● **What the task asks**: Only one stretch of the records below is wanted: the lines from the one holding "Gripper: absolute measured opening" through the one holding "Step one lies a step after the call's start". Return it exactly, both ends included.

● **Records to use**:

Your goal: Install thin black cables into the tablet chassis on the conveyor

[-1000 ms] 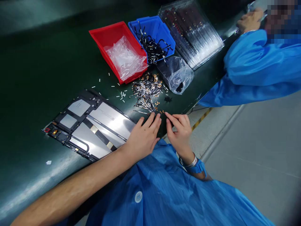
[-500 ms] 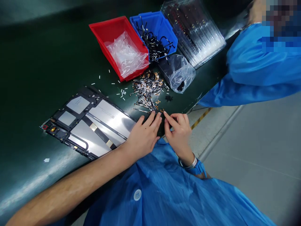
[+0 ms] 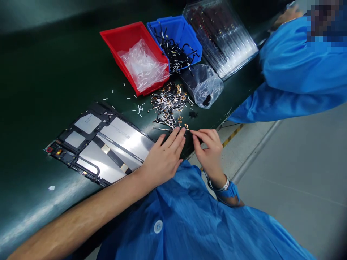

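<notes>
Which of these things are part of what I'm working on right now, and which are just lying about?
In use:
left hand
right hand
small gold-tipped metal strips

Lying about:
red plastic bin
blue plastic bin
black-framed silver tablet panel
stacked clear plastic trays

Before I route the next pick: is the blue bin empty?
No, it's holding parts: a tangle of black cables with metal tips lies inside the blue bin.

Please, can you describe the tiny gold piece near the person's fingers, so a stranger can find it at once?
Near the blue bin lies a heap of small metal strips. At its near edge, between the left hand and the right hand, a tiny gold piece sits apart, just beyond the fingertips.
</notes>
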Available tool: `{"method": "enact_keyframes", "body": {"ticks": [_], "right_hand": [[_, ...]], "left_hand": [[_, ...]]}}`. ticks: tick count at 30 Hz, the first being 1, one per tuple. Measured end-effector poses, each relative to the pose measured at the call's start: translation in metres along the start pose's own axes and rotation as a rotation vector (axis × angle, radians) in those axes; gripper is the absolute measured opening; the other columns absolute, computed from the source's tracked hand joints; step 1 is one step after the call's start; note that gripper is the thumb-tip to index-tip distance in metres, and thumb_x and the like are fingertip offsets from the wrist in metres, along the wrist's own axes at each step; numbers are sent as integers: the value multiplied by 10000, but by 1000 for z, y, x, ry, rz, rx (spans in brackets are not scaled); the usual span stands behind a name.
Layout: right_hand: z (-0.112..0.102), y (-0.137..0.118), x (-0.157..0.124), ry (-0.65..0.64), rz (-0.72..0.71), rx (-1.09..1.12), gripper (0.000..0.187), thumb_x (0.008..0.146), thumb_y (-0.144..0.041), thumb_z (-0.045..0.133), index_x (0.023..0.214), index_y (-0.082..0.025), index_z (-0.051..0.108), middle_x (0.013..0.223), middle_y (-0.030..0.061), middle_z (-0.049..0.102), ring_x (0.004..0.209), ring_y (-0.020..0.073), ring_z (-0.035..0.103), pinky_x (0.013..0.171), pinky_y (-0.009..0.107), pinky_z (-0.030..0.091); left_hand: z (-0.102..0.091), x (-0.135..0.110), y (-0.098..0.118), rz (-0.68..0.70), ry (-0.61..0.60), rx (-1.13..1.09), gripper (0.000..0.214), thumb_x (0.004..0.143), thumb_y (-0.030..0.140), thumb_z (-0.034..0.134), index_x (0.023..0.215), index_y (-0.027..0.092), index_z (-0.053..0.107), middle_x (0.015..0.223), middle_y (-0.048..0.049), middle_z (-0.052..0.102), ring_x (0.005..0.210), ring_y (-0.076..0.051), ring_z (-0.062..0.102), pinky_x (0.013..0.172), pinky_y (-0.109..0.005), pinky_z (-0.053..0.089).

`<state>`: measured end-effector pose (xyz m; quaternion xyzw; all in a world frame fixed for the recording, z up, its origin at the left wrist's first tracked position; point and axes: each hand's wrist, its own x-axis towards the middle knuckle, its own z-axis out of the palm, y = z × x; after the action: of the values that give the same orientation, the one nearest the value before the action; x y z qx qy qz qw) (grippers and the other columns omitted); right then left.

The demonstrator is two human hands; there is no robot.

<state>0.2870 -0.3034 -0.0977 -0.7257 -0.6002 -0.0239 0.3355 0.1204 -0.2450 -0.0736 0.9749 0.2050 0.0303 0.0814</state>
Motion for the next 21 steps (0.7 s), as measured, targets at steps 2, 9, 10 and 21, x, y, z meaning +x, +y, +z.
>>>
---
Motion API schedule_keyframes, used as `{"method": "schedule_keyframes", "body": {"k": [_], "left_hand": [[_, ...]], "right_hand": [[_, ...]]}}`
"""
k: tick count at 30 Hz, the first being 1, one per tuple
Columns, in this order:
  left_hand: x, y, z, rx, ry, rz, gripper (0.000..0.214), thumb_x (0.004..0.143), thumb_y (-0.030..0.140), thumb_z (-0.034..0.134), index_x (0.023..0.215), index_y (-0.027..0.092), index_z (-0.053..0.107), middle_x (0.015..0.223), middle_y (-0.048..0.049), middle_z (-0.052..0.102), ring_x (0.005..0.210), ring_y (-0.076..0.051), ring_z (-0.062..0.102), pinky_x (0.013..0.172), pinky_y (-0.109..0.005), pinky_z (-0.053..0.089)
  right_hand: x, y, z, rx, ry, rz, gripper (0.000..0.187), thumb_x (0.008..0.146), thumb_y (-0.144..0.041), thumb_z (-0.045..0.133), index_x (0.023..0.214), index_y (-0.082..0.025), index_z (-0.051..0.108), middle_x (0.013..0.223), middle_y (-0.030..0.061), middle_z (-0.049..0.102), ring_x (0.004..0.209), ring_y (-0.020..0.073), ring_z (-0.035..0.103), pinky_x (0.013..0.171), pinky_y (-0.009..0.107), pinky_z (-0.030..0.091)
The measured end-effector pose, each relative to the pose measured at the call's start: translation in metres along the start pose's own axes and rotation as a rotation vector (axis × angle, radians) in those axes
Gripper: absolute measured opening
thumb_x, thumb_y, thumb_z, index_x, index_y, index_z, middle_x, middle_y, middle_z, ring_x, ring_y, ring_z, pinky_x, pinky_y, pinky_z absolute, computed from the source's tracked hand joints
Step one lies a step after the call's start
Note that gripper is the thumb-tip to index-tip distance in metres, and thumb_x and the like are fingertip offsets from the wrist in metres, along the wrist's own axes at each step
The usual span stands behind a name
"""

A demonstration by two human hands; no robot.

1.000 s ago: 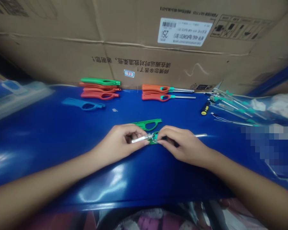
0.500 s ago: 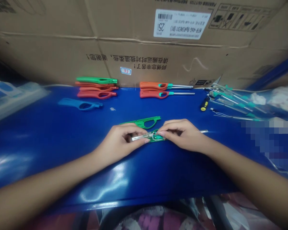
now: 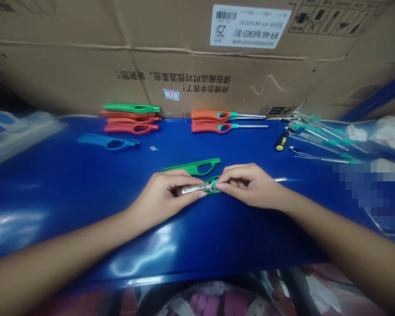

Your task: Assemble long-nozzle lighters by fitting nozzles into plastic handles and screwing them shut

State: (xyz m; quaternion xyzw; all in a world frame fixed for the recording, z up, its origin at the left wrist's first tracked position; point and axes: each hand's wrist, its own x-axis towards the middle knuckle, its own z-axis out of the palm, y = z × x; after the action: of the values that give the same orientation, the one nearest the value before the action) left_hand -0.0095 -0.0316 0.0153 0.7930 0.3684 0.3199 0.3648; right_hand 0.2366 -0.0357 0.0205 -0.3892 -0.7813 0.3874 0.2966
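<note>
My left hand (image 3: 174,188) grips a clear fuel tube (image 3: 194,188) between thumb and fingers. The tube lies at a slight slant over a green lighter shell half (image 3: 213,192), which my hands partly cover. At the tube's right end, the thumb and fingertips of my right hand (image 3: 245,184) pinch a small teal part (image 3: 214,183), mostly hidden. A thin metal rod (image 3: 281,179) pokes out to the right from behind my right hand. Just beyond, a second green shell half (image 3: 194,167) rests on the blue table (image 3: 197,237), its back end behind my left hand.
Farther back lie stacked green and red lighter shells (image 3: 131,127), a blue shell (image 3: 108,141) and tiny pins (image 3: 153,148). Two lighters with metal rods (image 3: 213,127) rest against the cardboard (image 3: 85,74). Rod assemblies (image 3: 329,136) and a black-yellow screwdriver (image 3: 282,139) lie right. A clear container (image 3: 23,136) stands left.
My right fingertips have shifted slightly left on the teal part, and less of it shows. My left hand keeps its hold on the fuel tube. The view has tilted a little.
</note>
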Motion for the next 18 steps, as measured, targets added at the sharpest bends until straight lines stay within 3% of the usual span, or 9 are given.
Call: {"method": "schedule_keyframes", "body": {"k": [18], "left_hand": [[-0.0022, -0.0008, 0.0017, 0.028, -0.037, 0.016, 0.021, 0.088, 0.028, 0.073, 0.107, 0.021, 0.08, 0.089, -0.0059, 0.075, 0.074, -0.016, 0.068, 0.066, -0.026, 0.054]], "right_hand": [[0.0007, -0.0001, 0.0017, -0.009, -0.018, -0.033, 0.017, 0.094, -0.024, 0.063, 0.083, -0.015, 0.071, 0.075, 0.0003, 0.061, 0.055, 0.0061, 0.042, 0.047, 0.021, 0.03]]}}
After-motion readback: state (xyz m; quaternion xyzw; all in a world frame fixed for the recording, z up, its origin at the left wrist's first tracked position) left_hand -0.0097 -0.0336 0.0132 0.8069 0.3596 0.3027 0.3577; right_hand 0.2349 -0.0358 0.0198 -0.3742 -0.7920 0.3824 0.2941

● **Answer to this task**:
Gripper: absolute measured opening
thumb_x, thumb_y, thumb_z, index_x, index_y, index_z, middle_x, middle_y, middle_z, ring_x, ring_y, ring_z, pinky_x, pinky_y, pinky_z absolute, computed from the source's tracked hand joints
Step one lies a step after the call's start

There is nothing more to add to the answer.